Starting with the first line of the material, reproduce exactly each line up to and including the one that contains "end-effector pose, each", leaving out every picture.

******************************

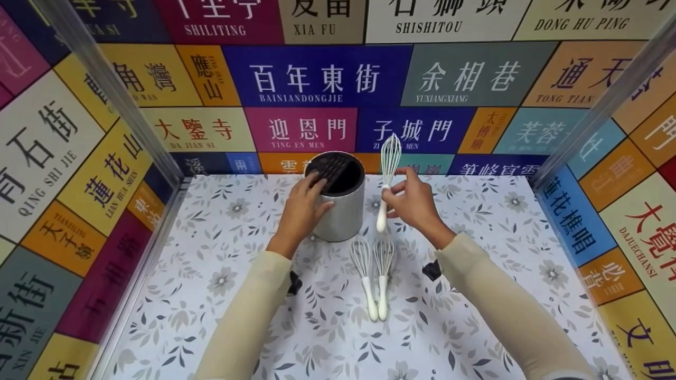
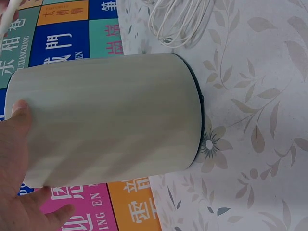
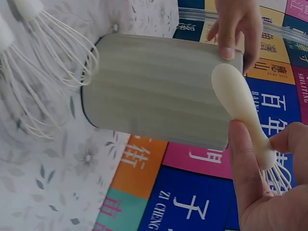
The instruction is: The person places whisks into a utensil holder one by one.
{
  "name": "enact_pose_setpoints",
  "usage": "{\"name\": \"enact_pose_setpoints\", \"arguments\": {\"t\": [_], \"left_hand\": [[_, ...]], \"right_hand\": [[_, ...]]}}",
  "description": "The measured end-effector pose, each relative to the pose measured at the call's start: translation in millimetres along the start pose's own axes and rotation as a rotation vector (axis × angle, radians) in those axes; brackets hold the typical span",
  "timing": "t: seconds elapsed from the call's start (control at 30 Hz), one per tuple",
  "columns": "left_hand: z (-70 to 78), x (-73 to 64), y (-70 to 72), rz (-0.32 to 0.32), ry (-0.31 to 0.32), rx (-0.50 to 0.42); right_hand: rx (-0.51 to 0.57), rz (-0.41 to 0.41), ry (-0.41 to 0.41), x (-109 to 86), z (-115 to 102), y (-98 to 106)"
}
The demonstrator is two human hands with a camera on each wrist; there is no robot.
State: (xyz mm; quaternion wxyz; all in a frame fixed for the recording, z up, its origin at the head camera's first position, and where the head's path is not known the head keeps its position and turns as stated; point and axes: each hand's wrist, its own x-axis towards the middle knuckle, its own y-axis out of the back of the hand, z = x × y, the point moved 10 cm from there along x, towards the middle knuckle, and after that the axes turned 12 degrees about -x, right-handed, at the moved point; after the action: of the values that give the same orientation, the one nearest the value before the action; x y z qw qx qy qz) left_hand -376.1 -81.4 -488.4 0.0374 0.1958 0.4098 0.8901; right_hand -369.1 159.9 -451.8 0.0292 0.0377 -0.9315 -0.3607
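A grey cylindrical utensil holder [image 1: 340, 219] with a dark inside stands upright at the back of the table. My left hand [image 1: 306, 206] holds it near the top on its left side, with the thumb against the wall in the left wrist view. Right of the holder, my right hand [image 1: 414, 200] pinches a white-handled whisk [image 1: 391, 158] near the top of its handle. This whisk is raised, wires upward and handle end downward. Two similar whisks, a left one [image 1: 368, 285] and a right one [image 1: 383, 279], lie side by side in front of the holder.
A white tabletop [image 1: 222, 327] with a grey leaf-and-flower pattern lies under everything. Colourful panels with printed characters [image 1: 322, 76] rise behind it and at both sides. Metal corner posts, such as the left one [image 1: 113, 79], stand at the back corners.
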Motion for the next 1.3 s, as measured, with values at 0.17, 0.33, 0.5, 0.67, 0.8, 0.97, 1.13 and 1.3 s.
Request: {"name": "enact_pose_setpoints", "arguments": {"t": [0.17, 0.33, 0.5, 0.67, 0.8, 0.97, 1.13, 1.3], "left_hand": [[-0.9, 0.5, -1.4, 0.002, 0.002, 0.001], [-1.0, 0.4, -2.5, 0.003, 0.0, -0.007], [0.9, -0.5, -1.2, 0.015, -0.018, 0.014], [0.8, -0.6, -1.6, 0.01, -0.013, 0.022], [-0.7, -0.9, -2.0, 0.006, -0.005, 0.016], [-2.8, -1.0, -1.9, -0.001, 0.014, 0.002], [-3.3, -1.3, -1.5, -0.003, 0.018, -0.013], [-3.8, -1.3, -1.2, 0.0, 0.019, -0.001]], "right_hand": [[0.008, 0.038, 0.033, 15.6, -20, 5], [-0.004, 0.08, 0.079, 28.2, -39, 8], [-0.06, 0.17, 0.152, 38.5, -58, 14], [-0.083, 0.26, 0.198, 49.0, -69, 23], [-0.085, 0.304, 0.206, 56.6, -75, 27], [-0.071, 0.314, 0.221, 65.0, -79, 24], [-0.035, 0.305, 0.248, 70.9, -77, 13], [-0.07, 0.314, 0.266, 73.6, -75, 2]]}}
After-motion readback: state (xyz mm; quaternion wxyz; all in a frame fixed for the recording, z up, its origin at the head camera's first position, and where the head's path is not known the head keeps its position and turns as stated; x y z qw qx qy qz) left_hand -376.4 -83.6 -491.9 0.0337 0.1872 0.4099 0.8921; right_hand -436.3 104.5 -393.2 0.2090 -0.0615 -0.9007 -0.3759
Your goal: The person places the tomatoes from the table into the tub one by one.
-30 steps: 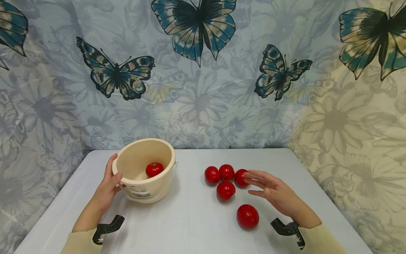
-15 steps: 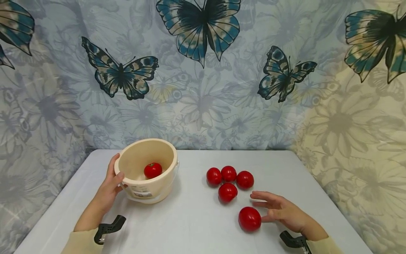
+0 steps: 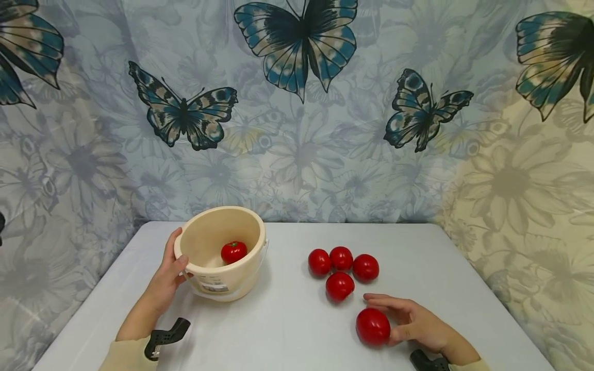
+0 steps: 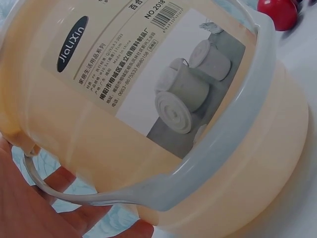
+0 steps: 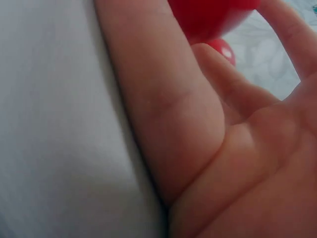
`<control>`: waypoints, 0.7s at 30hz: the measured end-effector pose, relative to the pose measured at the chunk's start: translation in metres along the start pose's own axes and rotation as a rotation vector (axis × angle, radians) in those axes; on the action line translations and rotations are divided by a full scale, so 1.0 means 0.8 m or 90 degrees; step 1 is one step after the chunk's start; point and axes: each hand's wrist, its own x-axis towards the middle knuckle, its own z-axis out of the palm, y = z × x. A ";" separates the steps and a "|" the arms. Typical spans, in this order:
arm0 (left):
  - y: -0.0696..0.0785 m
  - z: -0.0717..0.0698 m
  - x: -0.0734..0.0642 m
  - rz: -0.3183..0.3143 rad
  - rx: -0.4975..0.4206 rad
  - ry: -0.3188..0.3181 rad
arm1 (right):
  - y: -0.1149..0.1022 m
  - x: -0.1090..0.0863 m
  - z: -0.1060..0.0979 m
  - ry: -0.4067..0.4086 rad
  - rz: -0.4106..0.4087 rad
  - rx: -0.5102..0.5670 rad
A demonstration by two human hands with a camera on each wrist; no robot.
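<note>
My left hand grips the left side of a cream plastic bucket at the rim. The bucket tilts toward me, and one red tomato with a green stem top lies inside. In the left wrist view, the bucket's pale handle hangs across its labelled wall, above my fingers. My right hand is around the far and right sides of a tomato on the table, fingers fairly straight behind it, thumb at its right edge. The right wrist view shows this tomato partly, beyond the palm.
Several more red tomatoes sit in a cluster on the white table, between the bucket and my right hand. A butterfly-patterned cloth hangs behind the table and along both sides.
My right hand has come from the clustered tomatoes down toward me, then left to the nearest tomato. The left hand keeps its hold on the bucket. The head view has shifted slightly.
</note>
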 end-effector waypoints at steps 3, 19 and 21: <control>-0.002 0.002 -0.001 -0.002 0.006 0.006 | 0.001 -0.001 0.002 -0.004 -0.005 -0.019; -0.002 0.001 -0.001 0.010 0.007 0.005 | 0.007 0.004 0.012 -0.022 -0.054 0.000; -0.002 0.002 -0.001 0.011 0.004 0.006 | 0.008 0.004 0.012 -0.025 -0.060 0.007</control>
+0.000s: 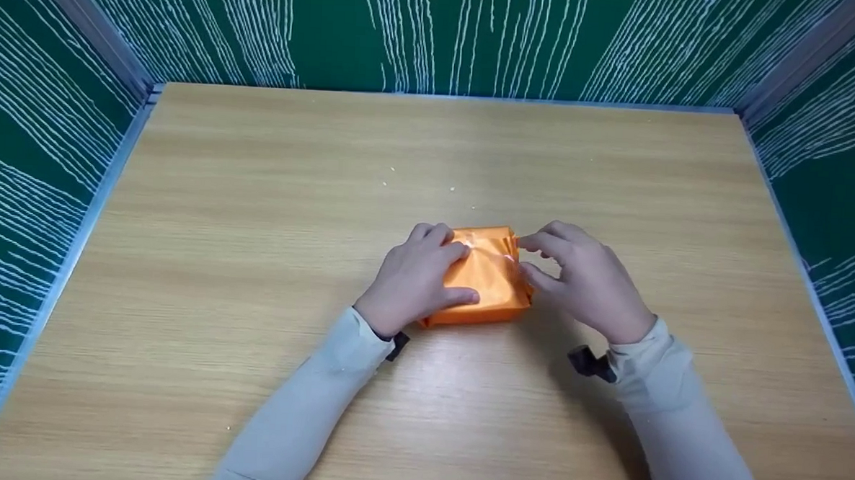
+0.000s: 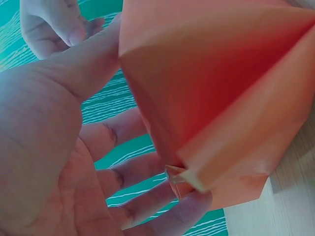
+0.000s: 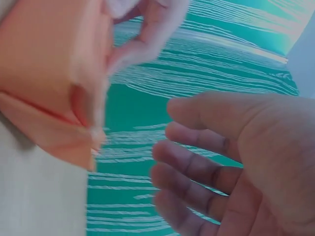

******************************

• [RESULT]
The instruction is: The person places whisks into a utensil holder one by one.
{
  "name": "enact_pose_setpoints",
  "usage": "{\"name\": \"enact_pose_setpoints\", \"arguments\": {\"t\": [_], \"left_hand\": [[_, ...]], \"right_hand\": [[_, ...]]}}",
  "description": "The measured end-effector pose, each relative to the pose measured at the call's start: translation in millimetres along the start pose's own axes and rotation as a rotation vector (axis × angle, radians) in those axes; brackets hold the typical span",

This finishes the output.